Imediatamente depois de amanhã
Emergência exige medidas imediatas.
O governo disse na sexta passada que havia uma emergência em saúde pública, que não havia mais leitos de UTI disponíveis. E por isso anunciaram o lockdown “imediatamente… para depois de amanhã”.
Por que fugir do “esse decreto em vigor na data de sua publicação”?
– É para o comércio e a população se adaptarem à medida.
– Duvido, se fosse por isso, por que não começar na segunda logo, como tudo no Brasil? Pelo menos todos teriam um final de semana inteiro para se despedir do novo normal e aceitar o novo novo normal.
Especulações à parte, no meio do caminho havia um casamento. Havia uma noiva e um noivo ansiosos aguardando convidados para um grande evento. Dizem inclusive que certa autoridade local havia sido convidada para padrinho. Parecia chique…
No decorrer do sábado essas histórias começaram a se entrelaçar, surgindo rumores sobre intenções menos nobres para o lockdown decretado imediatamente para depois de amanhã.
Mas isso soava falso demais. E até lembrava o baile da ilha fiscal, onde o império brasileiro se refestelou inocentemente num refinado banquete às vésperas de ser destronado por alguns militares – o último baile do império, como ficou conhecido o evento. Seria esse o “último casamento do governo”, numa repetição da história mais de cem anos depois. Pouco provável.
Então mais notícias começaram a aparecer em vários grupos. O local da festa. Os nomes dos noivos. Uma campanha para uma manifestação às portas da cerimônia, ou para impedir a cerimônia. Veja que a política já contaminou almoços em família, discussões sobre as medidas a serem adotadas na pandemia, e agora até casamento de terceiros.
Para apaziguar os ânimos, o governador, num arroubo imperial, como Dom Pedro no dia do fico, decretou que ficava em casa, e desmarcou sua presença por um tweet. Aliás, se o presidente inaugurou o governo por tweets, o governador transformou o diário oficial em stories do Instagram. De sexta para sábado, foram três decretos, num tal de fecha tudo, abre, fecha de novo.
A situação da saúde é séria e grave. E também a situação econômica. Por isso adotamos o keynesianismo ao pé da letra.

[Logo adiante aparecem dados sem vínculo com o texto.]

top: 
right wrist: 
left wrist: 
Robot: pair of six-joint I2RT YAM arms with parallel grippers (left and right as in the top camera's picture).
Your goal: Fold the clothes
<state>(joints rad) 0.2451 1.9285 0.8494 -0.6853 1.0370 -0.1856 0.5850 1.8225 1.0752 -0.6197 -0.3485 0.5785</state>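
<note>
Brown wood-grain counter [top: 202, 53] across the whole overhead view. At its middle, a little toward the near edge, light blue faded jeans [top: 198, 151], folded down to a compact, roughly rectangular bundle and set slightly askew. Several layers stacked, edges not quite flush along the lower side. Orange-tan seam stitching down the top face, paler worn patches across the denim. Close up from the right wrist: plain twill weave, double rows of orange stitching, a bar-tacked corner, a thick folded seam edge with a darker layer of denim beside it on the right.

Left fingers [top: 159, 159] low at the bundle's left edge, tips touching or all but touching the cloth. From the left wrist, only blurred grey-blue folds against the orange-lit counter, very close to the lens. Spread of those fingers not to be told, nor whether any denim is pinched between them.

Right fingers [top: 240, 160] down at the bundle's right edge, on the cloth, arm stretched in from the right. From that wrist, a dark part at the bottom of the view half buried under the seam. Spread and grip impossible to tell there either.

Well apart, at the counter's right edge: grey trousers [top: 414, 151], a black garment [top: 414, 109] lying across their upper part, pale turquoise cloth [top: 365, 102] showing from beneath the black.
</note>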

Keynes dizia que em crises o governo deveria pagar alguém para cavar buraco e outro para tapar o buraco, e assim fazer a roda da economia girar.
No nosso keynesianismo candango, a gente paga para montar hospital de campanha e, quando ele fica pronto, já não é mais necessário, e pagamos para desmontá-lo, mas aí as coisas mudam e ele deve ser montado de novo.
Tudo soa tão estranho e improvável como numa crônica de Sucupira. Eu mesmo nem sei o que pensar disso tudo. Cheguei a achar que esses dois meses foram só um sonho e que na verdade estamos presos em 2020. Já um amigo profetizou que as coisas no Brasil só começam pra valer depois do carnaval, e como esse ano não teve carnaval, devemos esperar até 2022.
Espero que nosso keynesianismo dê certo o quanto antes, que os hospitais sejam construídos, e que tenhamos a volta, ainda em 2021, do novo novo novo normal.